Rallies like the one on Calton Hill suffer as well from a tendency that's plagued the independence movement too: the failure to create a broad church, or even try to. Ten years ago, the Yes campaign became conflated with a whole range of left-wing causes and idealism, which was a turn-off for more conservative voters, who began to think: Not My Scotland. But it also missed the point that Yes could only win if it built a case that would appeal to people on the left and the right.
A similar mistake is being made with the republican movement. As I say, there's a rational, reasonable case to be made for republicanism, just as there is for independence, but then out comes Maggie Chapman, eyes spinning, and Tommy Sheridan, teeth clenched, and it all starts to look like an extension of the irrational, extreme left. One of the speakers on Calton Hill was Jemma Campbell of Scottish Socialist Youth who epitomises how the causes are conflated. 'We have to come together to resist far-right elitism,' she said. 'We have to call for an independent socialist republic in Scotland.'
(Image: Maggie Chapman at the protest)
That sort of stuff is going to get them nowhere to be honest because the people who could be their potential allies in a rational case for republicanism do not meet their test: they are not left-wing enough, they are 'far-right'. To be fair, such attitudes are widespread and are part of our fractious times – them and us. But deep, profound change, like ending the union or abolishing the monarchy, will only happen when the them and the us draw together round a cause that genuinely attracts broad support.

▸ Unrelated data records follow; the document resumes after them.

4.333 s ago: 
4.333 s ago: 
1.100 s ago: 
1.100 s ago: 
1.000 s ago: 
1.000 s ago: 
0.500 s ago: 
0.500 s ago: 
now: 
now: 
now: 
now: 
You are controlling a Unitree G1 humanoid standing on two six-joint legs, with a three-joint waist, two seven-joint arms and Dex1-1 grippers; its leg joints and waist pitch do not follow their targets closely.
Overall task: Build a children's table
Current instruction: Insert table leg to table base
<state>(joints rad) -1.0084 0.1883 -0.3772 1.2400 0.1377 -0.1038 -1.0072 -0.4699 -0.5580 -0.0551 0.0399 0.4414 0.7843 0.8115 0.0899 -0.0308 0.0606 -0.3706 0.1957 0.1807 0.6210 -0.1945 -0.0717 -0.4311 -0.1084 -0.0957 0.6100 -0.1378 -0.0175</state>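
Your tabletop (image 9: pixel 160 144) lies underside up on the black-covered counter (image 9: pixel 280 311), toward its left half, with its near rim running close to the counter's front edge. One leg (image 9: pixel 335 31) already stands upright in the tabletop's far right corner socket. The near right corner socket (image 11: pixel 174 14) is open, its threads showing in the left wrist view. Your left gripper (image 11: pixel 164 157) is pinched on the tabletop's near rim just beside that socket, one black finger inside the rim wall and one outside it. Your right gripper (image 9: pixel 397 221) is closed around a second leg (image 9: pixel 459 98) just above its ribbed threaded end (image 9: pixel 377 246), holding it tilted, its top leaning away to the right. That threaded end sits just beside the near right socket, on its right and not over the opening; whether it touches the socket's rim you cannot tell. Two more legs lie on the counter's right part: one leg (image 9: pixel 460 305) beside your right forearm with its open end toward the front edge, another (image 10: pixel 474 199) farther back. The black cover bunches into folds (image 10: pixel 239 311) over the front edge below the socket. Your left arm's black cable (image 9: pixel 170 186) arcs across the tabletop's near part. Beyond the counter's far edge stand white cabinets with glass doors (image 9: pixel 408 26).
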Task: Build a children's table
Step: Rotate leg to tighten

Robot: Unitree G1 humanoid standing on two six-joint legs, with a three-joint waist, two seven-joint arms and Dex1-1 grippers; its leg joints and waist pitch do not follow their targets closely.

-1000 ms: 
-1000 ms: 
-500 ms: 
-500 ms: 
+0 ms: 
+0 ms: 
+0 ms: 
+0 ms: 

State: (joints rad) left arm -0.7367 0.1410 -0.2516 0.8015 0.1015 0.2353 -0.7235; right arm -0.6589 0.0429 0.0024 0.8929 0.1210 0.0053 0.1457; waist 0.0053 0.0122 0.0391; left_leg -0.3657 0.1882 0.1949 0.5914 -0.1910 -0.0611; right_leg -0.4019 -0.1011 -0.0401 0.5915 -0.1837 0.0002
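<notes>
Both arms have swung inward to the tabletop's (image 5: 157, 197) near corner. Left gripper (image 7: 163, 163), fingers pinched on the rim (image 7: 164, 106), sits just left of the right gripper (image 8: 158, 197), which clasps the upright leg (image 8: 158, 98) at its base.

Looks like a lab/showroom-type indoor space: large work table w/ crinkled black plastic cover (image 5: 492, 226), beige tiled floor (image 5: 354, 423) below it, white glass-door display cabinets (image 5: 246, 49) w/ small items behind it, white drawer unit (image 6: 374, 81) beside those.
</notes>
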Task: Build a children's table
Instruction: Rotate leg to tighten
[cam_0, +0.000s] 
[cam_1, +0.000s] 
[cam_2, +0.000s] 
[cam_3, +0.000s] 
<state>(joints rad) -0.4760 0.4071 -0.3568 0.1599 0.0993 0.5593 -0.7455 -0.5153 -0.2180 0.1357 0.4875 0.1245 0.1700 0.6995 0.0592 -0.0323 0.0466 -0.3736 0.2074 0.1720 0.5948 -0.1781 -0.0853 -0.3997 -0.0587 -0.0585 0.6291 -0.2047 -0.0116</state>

So, even though the protesters may not want to listen to this, let me mention something else that happened during the coronation service at St Giles' Cathedral. The Rt Rev Sally Foster-Fulton, Moderator at the time, delivered a sermon that seemed to directly address the problems of the fractious age. She urged people to 'chose collaboration and trust over fear-filed circling of our wagons'. 'How narrow our sight,' she went on, 'and how monochrome our understanding when we do not embrace the richness of different perspectives. We should learn to listen to each other, not just respond.'
The republican protesters won't have heard the sermon – they were outside chanting 'Not Our King' – but even now they could draw a lesson from it. No one's suggesting they should ditch their republican views, but if they continue the circling of their wagons and conflate support for the monarchy with 'far-right elitism', they're going to remain a niche cause forever. They will also need to recognise, as all radicals have to in the end, that political success only comes when a movement includes the richness of different perspectives. The campaigners up on Calton Hill may dream of an independent socialist republic, but down here, we take a look and think: nah.